Fed preview: Economists brace for divisive cut

A likely rate cut may not give homebuyers the relief they expect

Fed preview: Economists brace for divisive cut

The Federal Reserve heads into this week’s meeting with markets all but certain it would deliver a third straight quarter‑point rate cut, even as policymakers remain deeply split over how much more easing the economy could bear.

Futures pricing suggests roughly an 87–89% chance of a 0.25 percentage point reduction in the federal funds rate, taking the target range toward the mid‑3% area.

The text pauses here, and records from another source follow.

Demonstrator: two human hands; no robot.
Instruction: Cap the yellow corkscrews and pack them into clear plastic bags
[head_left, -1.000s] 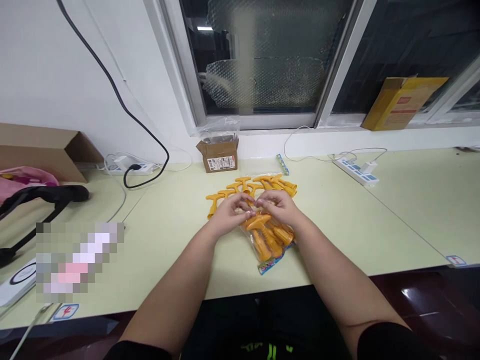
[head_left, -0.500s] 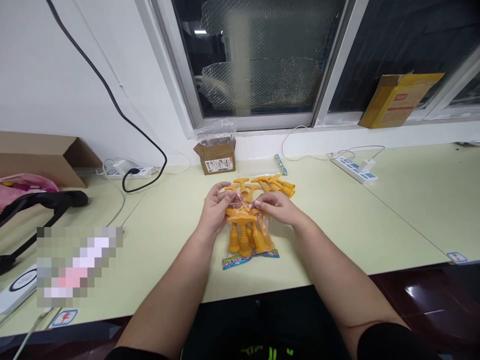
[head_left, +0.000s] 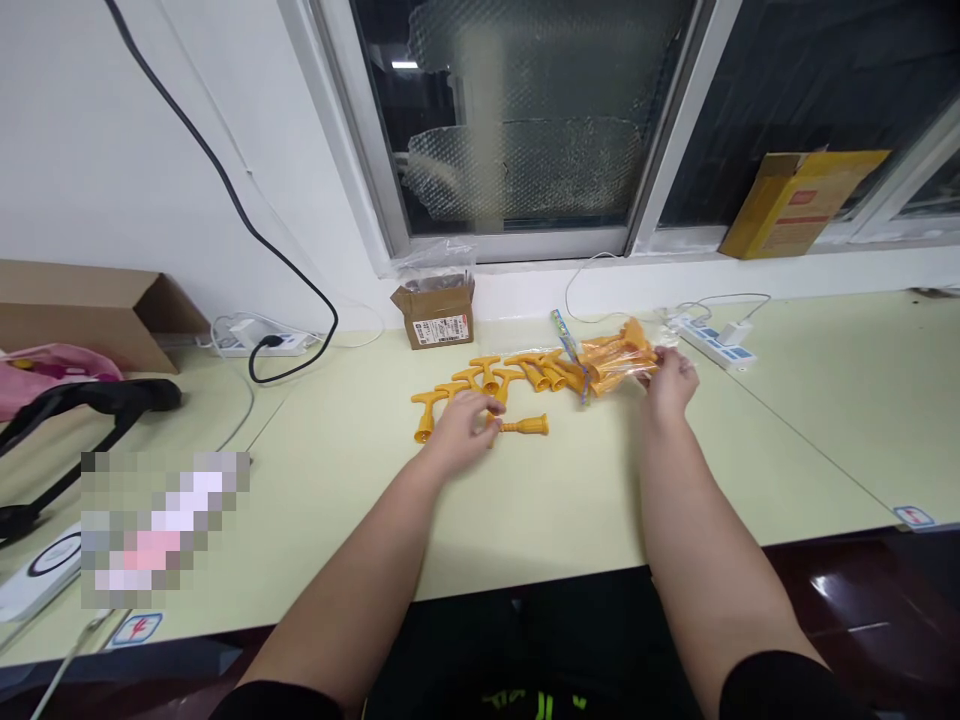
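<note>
My right hand (head_left: pixel 672 382) pinches the end of a clear plastic bag (head_left: pixel 616 358) of yellow pieces, with a blue patterned strip at its left end. My left hand (head_left: pixel 466 430) is at a loose yellow T-shaped piece (head_left: pixel 531 426) lying on its side, its thumb and fingers round the handle end. Behind the left hand several more yellow T-shaped pieces, one of them at the far left (head_left: pixel 425 420), lie in a row that runs right up to the bag.
A small cardboard box (head_left: pixel 435 312) is against the wall. Power strips (head_left: pixel 712 342) lie at the back right and back left (head_left: pixel 281 345). On the left are a black strap-like object (head_left: pixel 112 400), a large carton (head_left: pixel 82 308) and a blurred patch. A yellow box (head_left: pixel 802 205) leans on the window.
The bag has moved from in front of me to the back right in my right hand. My left hand has left the bag and is at a loose yellow piece, now visible on the table.
</note>
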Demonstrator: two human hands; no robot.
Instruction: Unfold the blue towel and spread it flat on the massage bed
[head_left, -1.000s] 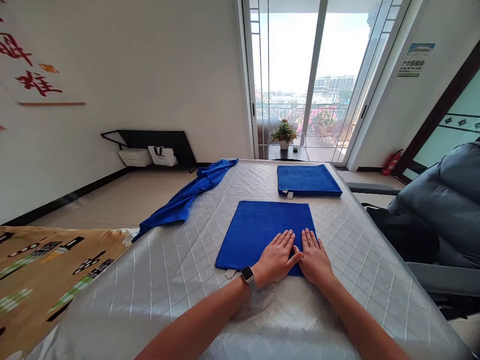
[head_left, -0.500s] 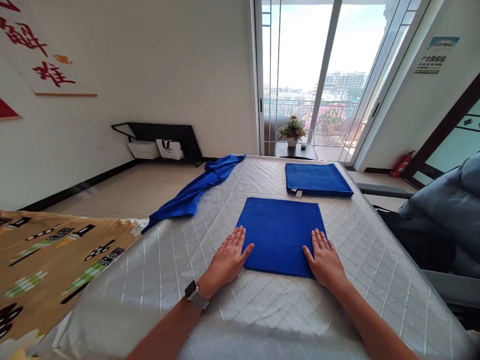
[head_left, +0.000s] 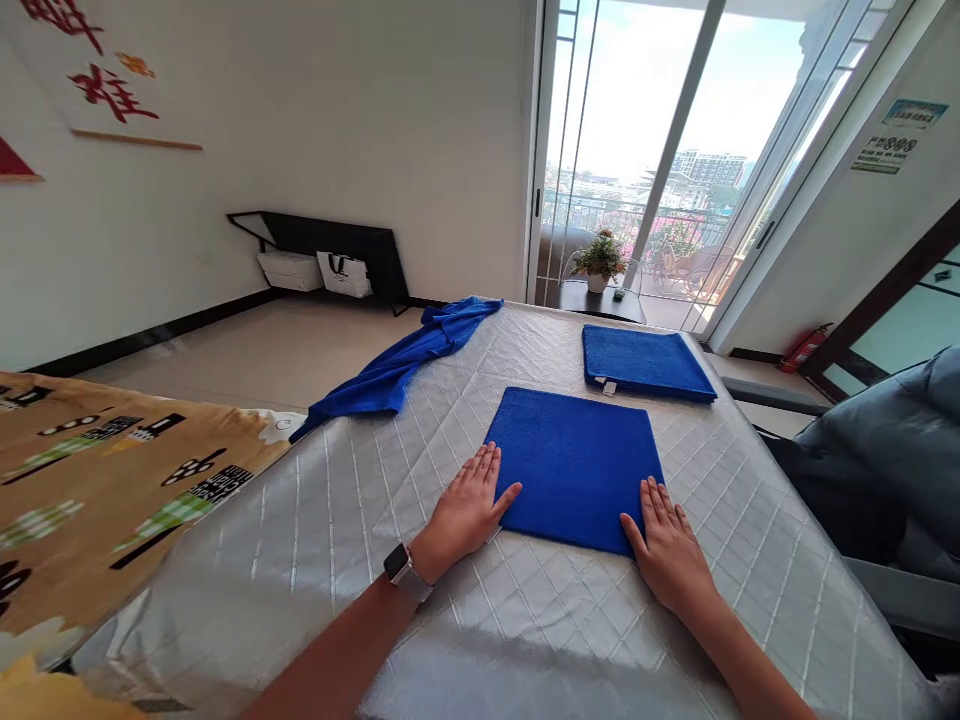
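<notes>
A blue towel [head_left: 576, 465], folded into a flat rectangle, lies in front of me on the quilted silver cover [head_left: 420, 500]. My left hand [head_left: 466, 502] rests flat along its left edge, fingers stretched out and the thumb lying over the towel. On the opposite side, my right hand [head_left: 669, 545] lies at the lower right edge with its fingers extended. Neither hand grips anything. Just beyond is a second folded blue towel [head_left: 649, 362] with a small white label at its near edge. An unfolded blue towel [head_left: 397, 370] lies crumpled along the far left edge.
A brown patterned blanket [head_left: 112, 480] lies to the left. Dark padded material [head_left: 885, 430] stands close on the right. Beyond the covered surface are a potted plant [head_left: 600, 262] by the glass door, a white bag [head_left: 345, 274] and a fire extinguisher [head_left: 805, 348].
The view has tilted and shifted slightly, so the scene sits a little differently. Both hands stay flat at the towel's sides, and the towels look unchanged.
</notes>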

Yet the central bank’s 19‑member committee is unusually fractured, with several officials signaling they prefer to hold, and others arguing for a larger move.

New York Fed president John Williams joined Fed governors Michelle Bowman, Christopher Waller and Stephen Miran in backing more cuts, arguing that rates could be lowered without jeopardising the inflation goal while providing “insurance” against further labour market weakness.

Analysts warned that a 7–5 or 8–4 vote would underscore how contested the path ahead has become and could weaken confidence in the Fed’s guidance.

"It's difficult to recall a time when the Federal Open Market Committee has been so evenly divided about the need for additional rate cuts than the upcoming December meeting," Michael Pearce, chief US economist at Oxford Economics, said in a report.

"It's a close call, but on balance we expect the committee to vote to lower rates" by a quarter of a percentage point. 

A “hawkish cut” that point to a pause

Economists broadly expects what Wall Street dubbed a “hawkish cut” – a reduction now, paired with a clear message that the bar for further easing in 2026 remains high.

“Many officials remain concerned about inflation and worry the Fed may be lowering rates too quickly,” Sam Williamson, senior economist at First American, told Mortgage Professional America. 

“Against that backdrop, a ‘hawkish cut’ now looks possible, potentially with multiple dissents, with officials likely to stress a higher bar for additional rate cuts.”

Projections from major forecasters such as Deutsche Bank and Bank of America point to only a handful of additional cuts over the next two years, with many expecting rates to stay on hold at the January 27–28 meeting.

The unresolved question is whether tariff‑driven inflation would fade quickly enough to let the Fed focus on rising layoffs and a softer labor market.

Private employers cut 32,000 jobs in November, the steepest drop since early 2023 and a sharp miss against forecasts for solid gains, according to payroll processor ADP.

Challenger, Gray & Christmas data showed more than 1.1 million job cuts through November – the highest since 2020 – with some firms explicitly citing artificial intelligence as a reason to trim staff. 

Why a Fed cut would not guarantee lower mortgage rates

For mortgage professionals, the headline cut is only part of the story. Melissa Cohn, regional vice president at William Raveis Mortgage and a 43‑year industry veteran, said borrowers risk reading too much into a single meeting.

“Market expectations are that rates will come down – that they’ll cut by a quarter point,” she said. “The Fed cutting [rates] doesn’t mean mortgage rates are going to come down.”

Originators and secondary‑market specialists have pointed to global demand for US Treasurys, risk premiums and bank funding costs as key drivers of home loan pricing, often overshadowing individual Fed moves.

Cohn said the bigger swing factor is how Chair Jerome Powell framed the outlook in his press conference. “The tone that Powell takes will drive rates one way or the other,” she said. “It’ll set the tone, as it always does, for the next month.”

Right after delivering a second 25‑basis‑point cut in October, Powell downplayed the idea that another reduction in December was guaranteed.